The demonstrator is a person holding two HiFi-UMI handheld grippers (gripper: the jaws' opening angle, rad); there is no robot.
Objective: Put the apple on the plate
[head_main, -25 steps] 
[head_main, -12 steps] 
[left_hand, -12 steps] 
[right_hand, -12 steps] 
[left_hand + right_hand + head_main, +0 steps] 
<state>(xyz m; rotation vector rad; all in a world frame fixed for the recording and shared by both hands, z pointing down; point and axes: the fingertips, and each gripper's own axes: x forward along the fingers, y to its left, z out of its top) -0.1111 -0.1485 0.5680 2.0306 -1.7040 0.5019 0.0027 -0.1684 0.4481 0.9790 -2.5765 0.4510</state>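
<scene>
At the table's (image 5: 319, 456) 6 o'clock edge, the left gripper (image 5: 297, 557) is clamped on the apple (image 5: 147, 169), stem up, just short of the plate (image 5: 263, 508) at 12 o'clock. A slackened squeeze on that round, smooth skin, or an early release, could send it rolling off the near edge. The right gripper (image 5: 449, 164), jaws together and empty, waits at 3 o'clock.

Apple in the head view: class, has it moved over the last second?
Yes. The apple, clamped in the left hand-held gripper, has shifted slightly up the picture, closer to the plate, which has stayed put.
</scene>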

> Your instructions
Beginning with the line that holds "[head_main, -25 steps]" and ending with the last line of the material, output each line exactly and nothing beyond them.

> Solution below
[head_main, -25 steps] 
[head_main, -12 steps] 
[left_hand, -12 steps] 
[right_hand, -12 steps] 
[left_hand + right_hand + head_main, +0 steps] 
<state>(xyz m; rotation vector rad; all in a world frame fixed for the recording and shared by both hands, z pointing down; point and axes: the fingertips, and each gripper's own axes: x forward along the fingers, y to its left, z out of its top) -0.1111 -0.1485 0.5680 2.0306 -1.7040 0.5019 0.0027 -0.1684 0.4481 0.9790 -2.5765 0.4510</state>
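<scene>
At the table's (image 5: 319, 456) 6 o'clock edge, the left gripper (image 5: 297, 557) is clamped on the apple (image 5: 147, 169), stem up, just short of the plate (image 5: 263, 508) at 12 o'clock. A slackened squeeze on that round, smooth skin, or an early release, could send it rolling off the near edge. The right gripper (image 5: 449, 164), jaws together and empty, waits at 3 o'clock.

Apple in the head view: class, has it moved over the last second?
Yes. The apple, clamped in the left hand-held gripper, has shifted slightly up the picture, closer to the plate, which has stayed put.
</scene>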

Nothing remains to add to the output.